Ce « rééquilibrage » n’eut jamais lieu en Chine. Les autorités monétaires de Pékin, alertées par le précédent japonais, ne laissèrent jamais le yuan se revaloriser. Les excédents commerciaux de l’« atelier du monde » ne se résorbèrent pas ; la concurrence des produits fabriqués en Chine ne fut pas compensée par une monnaie plus forte, pour le plus grand profit des grands groupes internationaux, et le plus grand malheur des ouvriers et chômeurs occidentaux. Les multinationales avaient inventé des « chaînes de fabrication mondiales », qui reliaient une matière première prise le plus souvent en Afrique, un composant en Asie, la fabrication en Chine, avant de vendre le produit achevé dans les centres commerciaux des pays développés. Ce « made in world », exalté aveuglément par le patron de l’OMC, Pascal Lamy, piloté le plus souvent de Californie par des ordinateurs surpuissants, donnait raison à l’économiste Paul Krugman qui avait résumé la mondialisation comme « l’alliance entre Walmart et le Parti communiste chinois ». L’accueil complaisant de la Chine dans l’OMC par la Maison Blanche – au détriment des intérêts des blue collars américains, alors même que le président Bill Clinton était issu du parti démocrate – avait été le signe éclatant de l’influence déterminante du big business sur la vie politique américaine, et de la corruption croissante de celle-ci.

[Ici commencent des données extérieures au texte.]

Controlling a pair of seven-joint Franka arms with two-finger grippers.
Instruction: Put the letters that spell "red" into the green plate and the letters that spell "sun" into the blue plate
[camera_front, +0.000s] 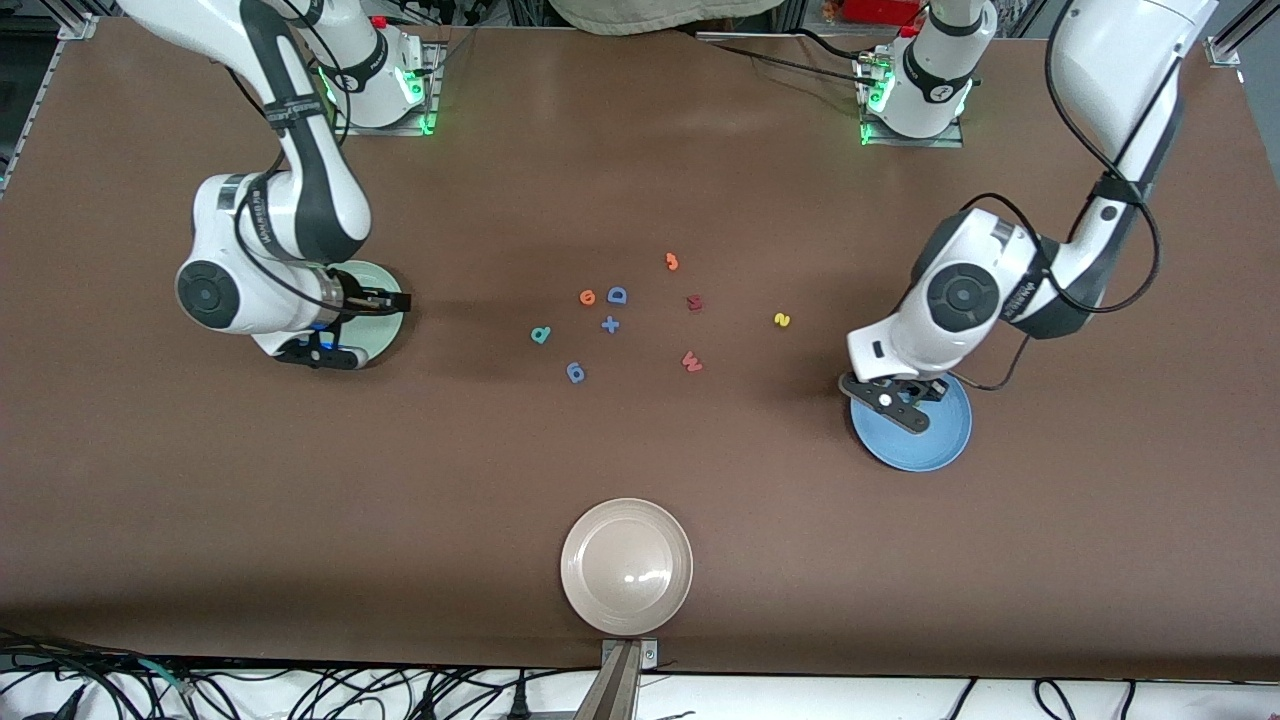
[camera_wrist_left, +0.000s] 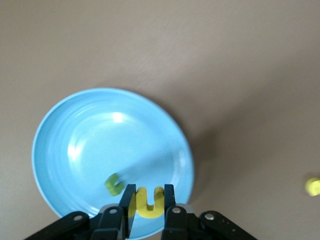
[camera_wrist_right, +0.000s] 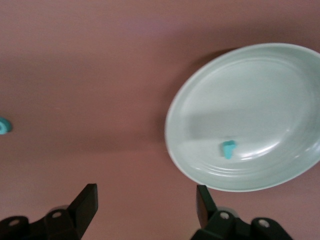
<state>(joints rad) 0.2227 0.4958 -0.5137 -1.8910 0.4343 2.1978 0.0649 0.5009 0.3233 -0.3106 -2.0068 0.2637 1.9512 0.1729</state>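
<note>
Left wrist view: I see left gripper (camera_wrist_left: 148, 206) clamped on yellow u (camera_wrist_left: 149, 202) over blue plate (camera_wrist_left: 75, 145); right gripper (camera_wrist_right: 145, 205) gapes wide, empty, beside green plate (camera_wrist_right: 280, 95).

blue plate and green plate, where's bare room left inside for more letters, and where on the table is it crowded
The blue plate is mostly bare; a green letter lies by one rim, where the left gripper holds the yellow u. The green plate holds one teal letter near its rim. Crowding is at mid-table, around the blue D.
</note>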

La Chine écrasait les prix, tous les prix, même ceux du travail. L’entrée de la Chine dans l’OMC en 2001 fut la cause majeure de la stagnation des salaires pendant toute la décennie qui suivit, dans les pays riches, aux États-Unis comme en Europe.

Pour résister à cette bourrasque déflationniste – encore aggravée par le poids hors du commun de l’économie chinoise – et maintenir le pouvoir d’achat des classes moyennes, on favorisa l’endettement. Dans les pays anglo-saxons, mais aussi en Espagne, on incita les individus à s’endetter par une politique de crédit peu onéreux et abondant. En France, c’est l’État qui s’endetta sur les marchés internationaux, pour continuer à financer la protection sociale.

C’est ce moment-là que les socialistes français choisirent pour réduire le temps de travail à 35 heures par semaine. Ce « partage du gâteau », opéré avec brutalité par Martine Aubry, aggrava encore la baisse relative des salaires. On donnait du temps, on ne pouvait pas aussi donner de l’argent. Afin de compenser le coût de cette mesure pour les entreprises, l’État allégea leurs charges sociales. L’État finança cette décision par un nouvel accroissement de la dette publique.